The latter datasets were made by Google. So you are still behind Google massive book dataset even if you use probably the largest book dataset "available" to people or instituions outside of Google.

EDIT: I thought I made a mistake, but T stands for trillion or tera which are both 1E12.

>change from .tar.xz to .zip format. this doubles the size, but speeds up file access from 30s to 0.01s

Perhaps not the best trade, than again, the choice might not be necessary at all: xz is rather slow on decompression. What were to happen if the format was .zstd instead of .zip (with/without .tar)? We should be able to achieve a lower size than .zip without being so slow.

Yes, there's a lot better compression available these days, but not everyone has the software installed to unpack them
We practically need libgen-crystal to use this anyway, so just link zstd to libgen-crystal and now it's available.

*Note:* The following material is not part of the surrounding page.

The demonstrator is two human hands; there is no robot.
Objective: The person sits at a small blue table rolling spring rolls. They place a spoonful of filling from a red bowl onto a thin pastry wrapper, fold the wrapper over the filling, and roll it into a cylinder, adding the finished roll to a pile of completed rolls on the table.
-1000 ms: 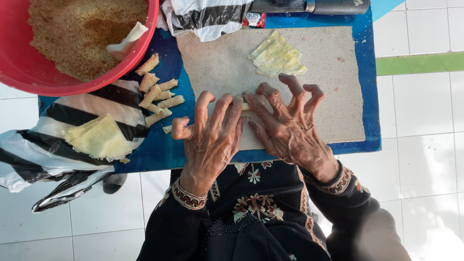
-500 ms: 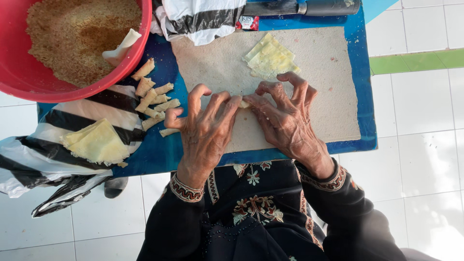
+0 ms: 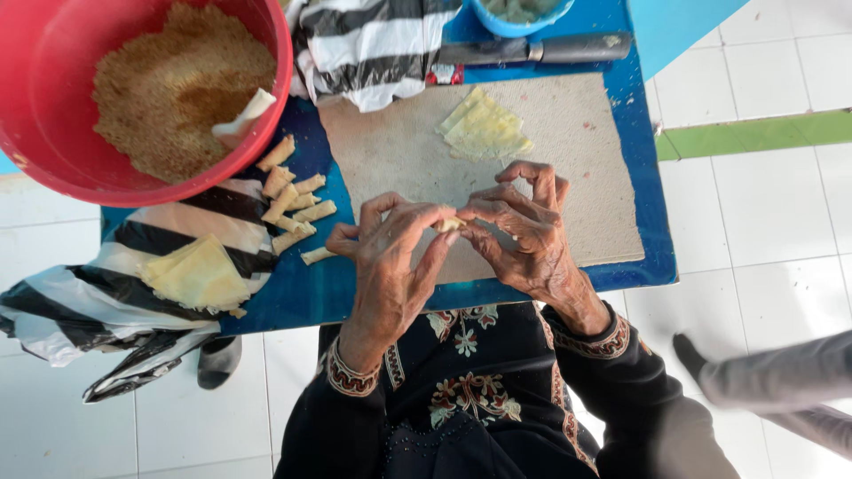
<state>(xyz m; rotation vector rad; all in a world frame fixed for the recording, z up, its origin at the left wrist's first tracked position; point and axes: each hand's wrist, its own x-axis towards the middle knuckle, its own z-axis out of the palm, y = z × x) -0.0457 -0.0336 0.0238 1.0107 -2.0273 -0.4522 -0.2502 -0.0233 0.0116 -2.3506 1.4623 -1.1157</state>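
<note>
Two hands pinch one small pastry roll over a pale board.

At far left a red bowl holds brown crumb filling, with a striped plastic bag below it carrying a stack of yellow wrappers. Just right of the bowl lies a cluster of finished rolls on the blue table. The left hand and right hand meet fingertip to fingertip, both closed narrowly on the pastry roll, held just above the board. More wrappers lie on the board beyond, and a knife rests along its far edge.
</note>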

* Also, this consideration did not prevent trying .tar.xz. I don't imagine .tar.xz is that much more available than .zstd.

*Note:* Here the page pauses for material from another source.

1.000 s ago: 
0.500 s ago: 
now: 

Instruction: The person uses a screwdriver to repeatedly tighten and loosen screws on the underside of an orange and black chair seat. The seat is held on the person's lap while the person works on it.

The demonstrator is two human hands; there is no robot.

> not everyone has the software installed to unpack them

People downloading 2 TB of compressed books in plain text format are not exactly the definition of "everyone".

> Yes, there's a lot better compression available these days

Tell me more!

ZIP is seekable -- you can get a list of files and/or read individual files out of the archive without decompressing the whole thing. TAR+(stream compressor) isn't; the only way to get a list of files or to decompress individual files is to read through the whole thing.

The 7zip file format is a nice middle ground in this regard. The file has an index, just like ZIP, and files are compressed either individually or in small groups ("solid compression"); either approach makes it practical to extract individual files.

7z's PPMd should do better than zip on compressing text files/speed (7z's default LZMA method is rather slow).
I did something similar 3 years ago. My goals were minimal file size, as well as fast read times.

I just dug up the code, and what I did was I compressed every text document with Zstd (with quite a high factor), and wrote them in a file sequentially. At the end of a file, I wrote a manifest, which was a MessagePack serialized data structure of the book descriptors and pointers to the file entries, also compressed with Zstd.

The start of the files had a header with pointers to the manifest.

The book stuff was wicked fast to seek, and quite a bit smaller than just a zip, but it had no error correction, and was proprietary.

Edit: If there's some interest, I can try to convert the dataset to this format.

See my sibling comment, I did something similar but I used sqlite to store the manifest.
I built an offline wikipedia reader that heavily relied on compression while giving nearly instantaneous access to an arbitrary article (< 100ms). It uses sqlite FTS for searching article titles. I did not enable FTS over the body of the articles.

Outline of the technique is here https://news.ycombinator.com/item?id=28013347

anyone wrote a script to load this into elastic?